What to produce: Filter these entries down to the lines that hold the word "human", and show each of them.

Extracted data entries
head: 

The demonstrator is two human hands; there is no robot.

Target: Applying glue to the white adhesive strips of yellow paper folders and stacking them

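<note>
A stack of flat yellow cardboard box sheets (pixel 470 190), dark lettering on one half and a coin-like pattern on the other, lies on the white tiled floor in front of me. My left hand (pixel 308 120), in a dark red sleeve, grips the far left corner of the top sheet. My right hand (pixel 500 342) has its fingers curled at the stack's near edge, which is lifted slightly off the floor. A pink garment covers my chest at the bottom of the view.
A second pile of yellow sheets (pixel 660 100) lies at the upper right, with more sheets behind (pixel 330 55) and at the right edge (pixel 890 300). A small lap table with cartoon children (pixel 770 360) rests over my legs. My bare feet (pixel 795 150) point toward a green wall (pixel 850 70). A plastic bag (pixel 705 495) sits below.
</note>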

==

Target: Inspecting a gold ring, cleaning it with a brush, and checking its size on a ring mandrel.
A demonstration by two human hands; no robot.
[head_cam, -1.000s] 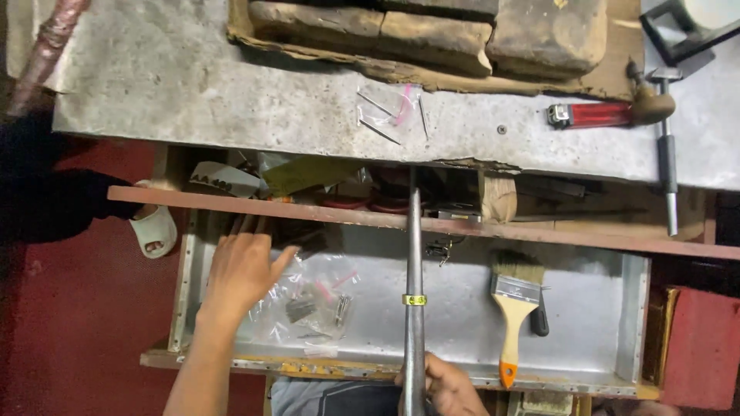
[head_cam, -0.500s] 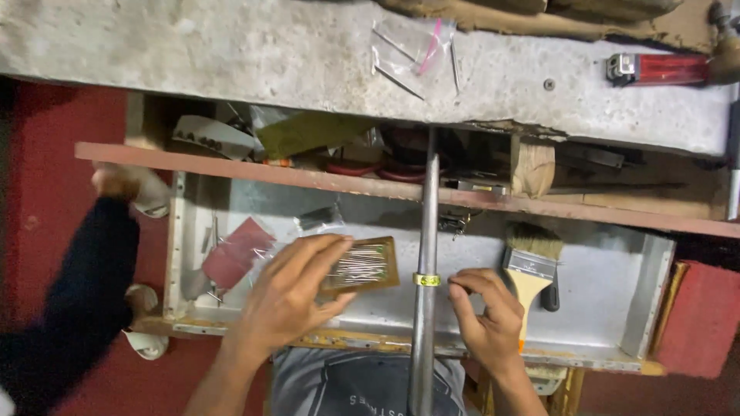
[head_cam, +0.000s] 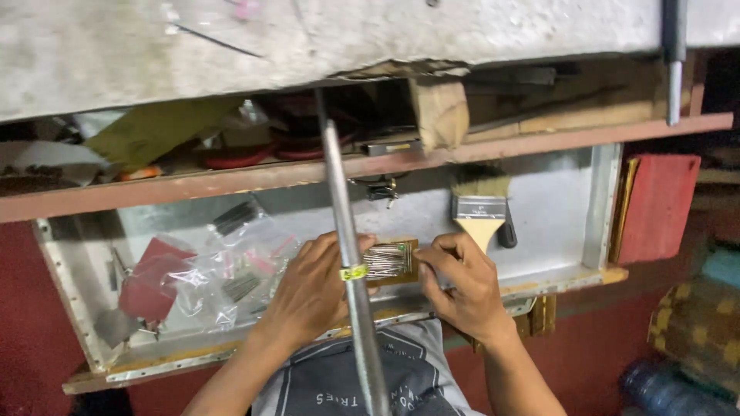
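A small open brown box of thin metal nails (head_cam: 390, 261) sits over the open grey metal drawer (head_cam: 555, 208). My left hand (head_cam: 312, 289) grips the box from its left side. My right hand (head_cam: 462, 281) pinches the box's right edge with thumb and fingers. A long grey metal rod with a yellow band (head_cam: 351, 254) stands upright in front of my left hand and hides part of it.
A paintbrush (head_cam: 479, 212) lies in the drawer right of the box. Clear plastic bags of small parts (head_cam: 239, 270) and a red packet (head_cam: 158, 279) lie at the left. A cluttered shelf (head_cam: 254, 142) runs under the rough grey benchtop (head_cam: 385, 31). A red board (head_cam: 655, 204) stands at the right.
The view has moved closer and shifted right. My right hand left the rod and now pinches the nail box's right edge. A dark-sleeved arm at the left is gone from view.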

Solution for this problem:
The demonstrator is two human hands; there is no robot.
A demonstration by two human hands; no robot.

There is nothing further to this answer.